__Problem requirements__. No pictures in the copy, please: retype all the records exactly.

Source records:

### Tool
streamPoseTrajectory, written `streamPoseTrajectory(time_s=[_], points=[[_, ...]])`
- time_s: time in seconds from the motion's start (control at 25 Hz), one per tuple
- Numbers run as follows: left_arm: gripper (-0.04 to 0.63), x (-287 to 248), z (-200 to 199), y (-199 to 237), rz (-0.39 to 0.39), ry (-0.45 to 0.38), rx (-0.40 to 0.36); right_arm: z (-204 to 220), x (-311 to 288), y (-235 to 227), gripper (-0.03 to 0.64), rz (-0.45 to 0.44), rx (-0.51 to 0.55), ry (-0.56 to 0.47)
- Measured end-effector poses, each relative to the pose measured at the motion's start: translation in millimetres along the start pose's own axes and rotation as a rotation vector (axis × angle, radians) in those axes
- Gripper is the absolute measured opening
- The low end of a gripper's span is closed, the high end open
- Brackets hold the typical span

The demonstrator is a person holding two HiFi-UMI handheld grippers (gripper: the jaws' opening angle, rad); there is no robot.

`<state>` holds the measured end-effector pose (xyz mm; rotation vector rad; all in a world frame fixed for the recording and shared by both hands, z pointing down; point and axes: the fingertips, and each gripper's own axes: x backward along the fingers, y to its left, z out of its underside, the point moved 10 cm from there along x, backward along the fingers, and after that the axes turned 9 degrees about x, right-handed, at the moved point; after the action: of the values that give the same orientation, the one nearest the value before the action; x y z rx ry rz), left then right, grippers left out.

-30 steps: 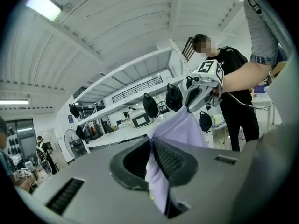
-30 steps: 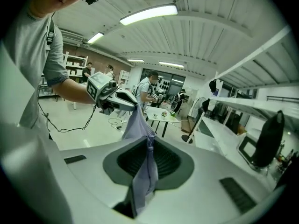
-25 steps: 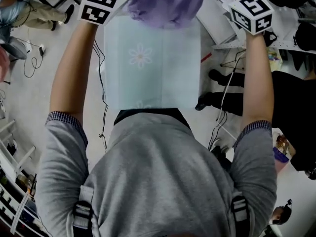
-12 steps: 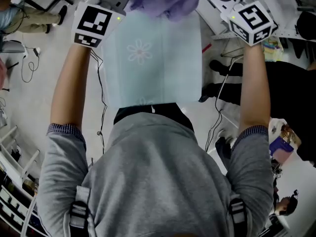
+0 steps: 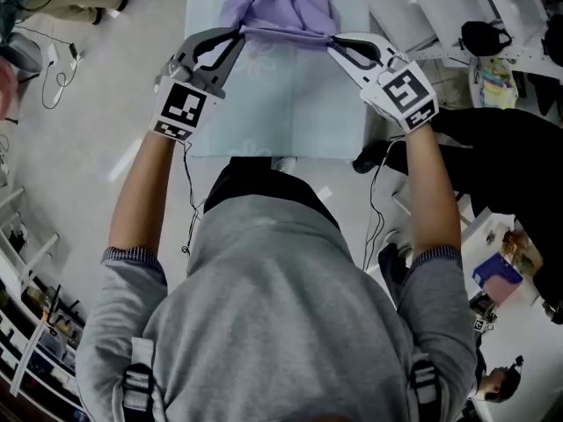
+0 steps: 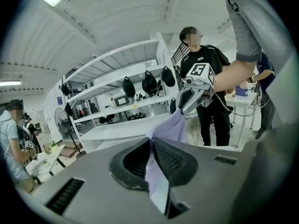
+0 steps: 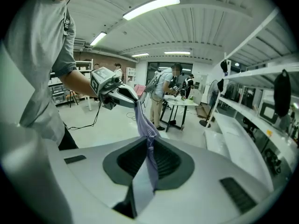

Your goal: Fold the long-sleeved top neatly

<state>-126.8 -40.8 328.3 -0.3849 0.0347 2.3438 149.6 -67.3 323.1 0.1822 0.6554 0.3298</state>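
Workshop floor with white shelving [image 6: 117,99] and a few people standing around. Pale blue counter [image 5: 290,121] with a flower print sits right in front of the person.

- Purple top [image 5: 283,5]: mostly bunched up on the far end of the counter, and its near edge is pulled into a taut line between both grippers.
- Left gripper [image 5: 236,33]: at the left end of that edge, over the counter's far left part. Its own view shows both jaws pressed together on a thin fold of the fabric [image 6: 169,129], which runs out from the jaws toward the other gripper.
- Right gripper [image 5: 335,42]: at the right end of the edge, over the far right part. Jaws clamped on a fold too [image 7: 145,125], with a strip of fabric trailing back through them.
- The grippers point inward at each other, with the top spanning the gap and hanging on the far side of it.
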Motion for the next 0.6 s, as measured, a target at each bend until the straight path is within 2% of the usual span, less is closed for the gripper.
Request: streamPoseTrajectory(time_s=[0.36,0.6], points=[[0.044,48,112,-95,0.036,0.153,0.050,70,-19,131,0.057,-0.102,-0.064,0.057],[0.044,65,181,-137,0.081,0.260,0.091,113,-40,203,0.057,-0.123,-0.081,0.108]])
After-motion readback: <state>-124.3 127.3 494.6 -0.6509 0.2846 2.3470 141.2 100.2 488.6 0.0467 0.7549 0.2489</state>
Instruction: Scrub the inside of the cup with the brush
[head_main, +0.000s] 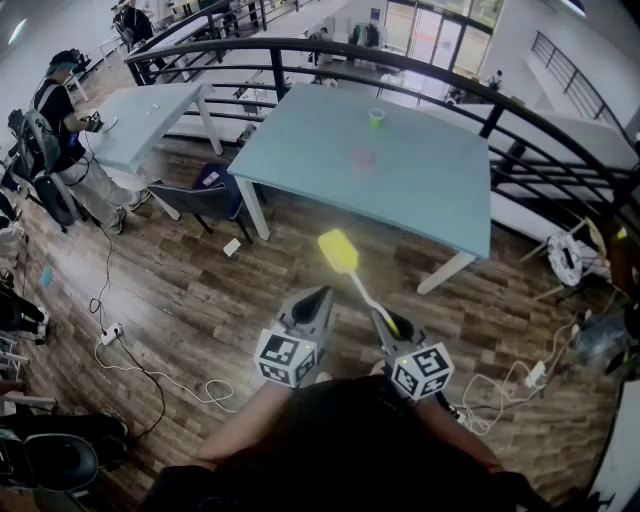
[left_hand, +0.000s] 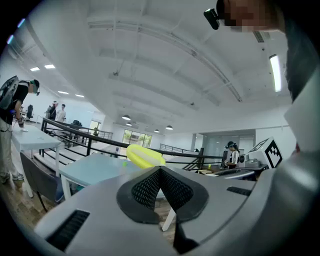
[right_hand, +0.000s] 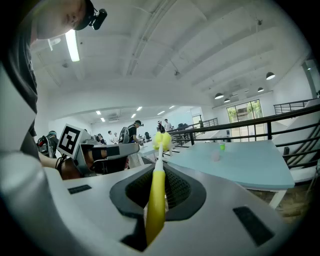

__Response__.
### Tool
streamPoseTrajectory, written `streamPoseTrajectory(time_s=[_], points=[[_, ...]])`
- time_s: time in seconds from the motion's start (control at 25 Hz), one per tuple
- Numbers run as follows: left_arm: gripper (-0.04 to 0.63), x (-287 to 248), z (-200 to 199), y (-199 to 237), rz (-0.39 to 0.39), ry (-0.45 to 0.38), rx (-0.40 to 0.36); right_arm: z (-204 to 220), x (-311 to 288), y (-235 to 227), gripper (-0.03 to 0.64), rz (-0.45 to 0.44), rx (-0.51 to 0.55), ry (-0.56 to 0.47)
- Measured end-effector poses, each relative to the pose measured at the motion's start: translation in millimetres along the start pose's own axes and rotation as a rotation vector (axis × angle, radians) in those axes
- Gripper is the absolute measured opening
- The low end of a gripper's span is closed, the high end open
- Brackets hold the typical span

The demonstrator is a person holding two HiFi-UMI handheld grippers (gripper: the jaws' opening angle, rad); there is no robot.

`<state>` holds the measured end-effector pose (xyz mm; rotation vector rad; all in a world frame fixed for the recording and shared by both hands, z pointing down; point and axes: the fingertips, and each gripper's own axes: x backward along the fingers, y to its left, z out of its underside, the point moved 10 cm from there along x, backward along the fingers, and after that the axes turned 9 degrees about x, right-handed, at the moved point; after the action: of the values that give the same orientation, the one nearest the value before the action; x y z rx ry rz), left then right, grippers left out.

-30 steps: 
-30 steps: 
-25 steps: 
-12 steps: 
+0 steps: 
+0 steps: 
+0 steps: 

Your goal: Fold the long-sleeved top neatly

<state>-126.8 -40.8 328.3 -0.3849 0.0347 2.3438 149.6 -67.3 323.1 0.1822 0.6554 0.3298</state>
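Workshop floor with white shelving [image 6: 117,99] and a few people standing around. Pale blue counter [image 5: 290,121] with a flower print sits right in front of the person.

- Purple top [image 5: 283,5]: mostly bunched up on the far end of the counter, and its near edge is pulled into a taut line between both grippers.
- Left gripper [image 5: 236,33]: at the left end of that edge, over the counter's far left part. Its own view shows both jaws pressed together on a thin fold of the fabric [image 6: 169,129], which runs out from the jaws toward the other gripper.
- Right gripper [image 5: 335,42]: at the right end of the edge, over the far right part. Jaws clamped on a fold too [image 7: 145,125], with a strip of fabric trailing back through them.
- The grippers point inward at each other, with the top spanning the gap and hanging on the far side of it.
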Motion for the next 0.6 s, as measured, a target at each bend until the straight path is within 2% of the usual span, less is closed for the gripper.
Request: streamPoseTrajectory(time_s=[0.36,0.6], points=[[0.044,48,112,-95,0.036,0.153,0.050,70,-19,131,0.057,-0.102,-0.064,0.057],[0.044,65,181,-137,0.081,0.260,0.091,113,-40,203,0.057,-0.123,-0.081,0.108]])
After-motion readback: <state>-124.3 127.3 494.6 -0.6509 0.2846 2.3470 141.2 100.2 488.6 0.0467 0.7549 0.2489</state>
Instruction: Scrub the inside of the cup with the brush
[head_main, +0.000s] 
[left_hand, +0.000s] 
[right_hand, +0.000s] 

This exercise is now finished, and nothing remains to add.